I ran this idea past David Pierce, who has written about voice recognition for Wired. He told me, “There’s really no technical reason, at least in a few years, that would prevent that. Long-term, it’s definitely what [Apple’s] CarPlay and Android Auto want to be: just voice interfaces for you to do whatever you want.”
Our audio future is so close that you can already hear it. Apple’s Siri and Amazon’s Echo both offer basic versions of this functionality, and they continue to improve. And every night, I talk into my Comcast remote, telling it to play my favorite show and giving it more general commands like “show me movies with explosions.”
But what about discovery? Isn’t it important to know the news of the world, whether it interests you or not? I think that’s important, but millions of people younger than me do not. It doesn’t mean they’re stupid or don’t care about the world around them. It means they have specific interests and passions, and NPR’s current content delivery system doesn’t satisfy those passions.
NPR’s streaming app NPR One is the closest thing we have to a news magazine killer. The app mimics the curation of a news magazine show, the only difference being that you can skip a story you don’t like. NPR claims the app will “learn” what you like based on these skips, but you can’t eliminate stories, nor can you program NPR One to specifically match your interests. You can listen whenever you like, but you’re still being force-fed stories by people who think they know what you want. Even so, NPR One is the blueprint for the on-demand future. As soon as it takes requests, it will make the NPR news magazine seem like a relic.
For NPR and other traditional audio and visual media outlets to survive, they’ll have to find a way to create content that isn’t delivered at a specific time and isn’t in the format of a show. There will still be a place for traditional shows in our buffet-style audio future. Shows fronted by distinctive personalities—think Howard Stern and Marc Maron—will always have value, as will ones with a specific point of view. But it’s hard to imagine that the formal magazine format will survive.
In this new on-demand world, NPR will be as important as ever—perhaps moreso.
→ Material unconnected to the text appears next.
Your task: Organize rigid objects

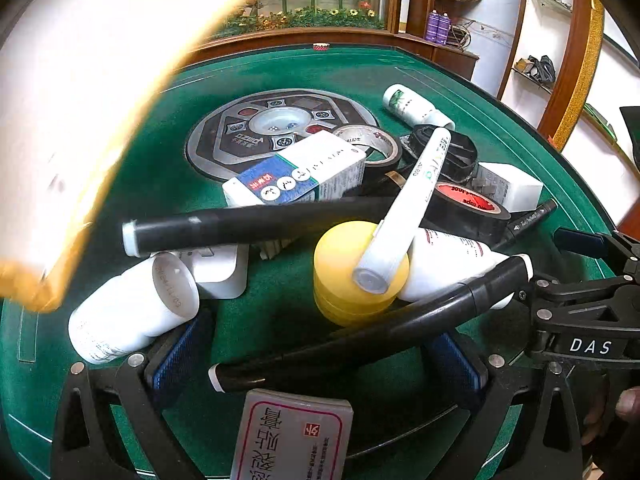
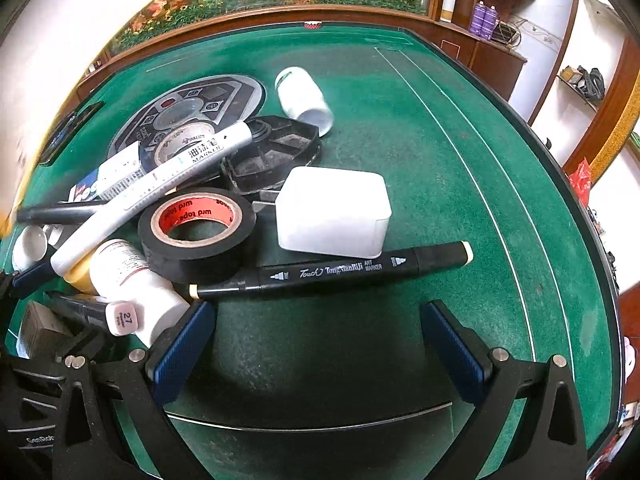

People will always want to hear the news, and NPR’s problem isn’t its journalism; it’s packaging. In the future, what possible motivation will listeners have to tune into a radio news magazine, with all of its programming eccentricities, when they can assemble the show they want as effortlessly as they can speak it? As soon as NPR recognizes that fact, it will be well-positioned to serve up the audio buffet that the next generation of radio listeners is desperate to hear.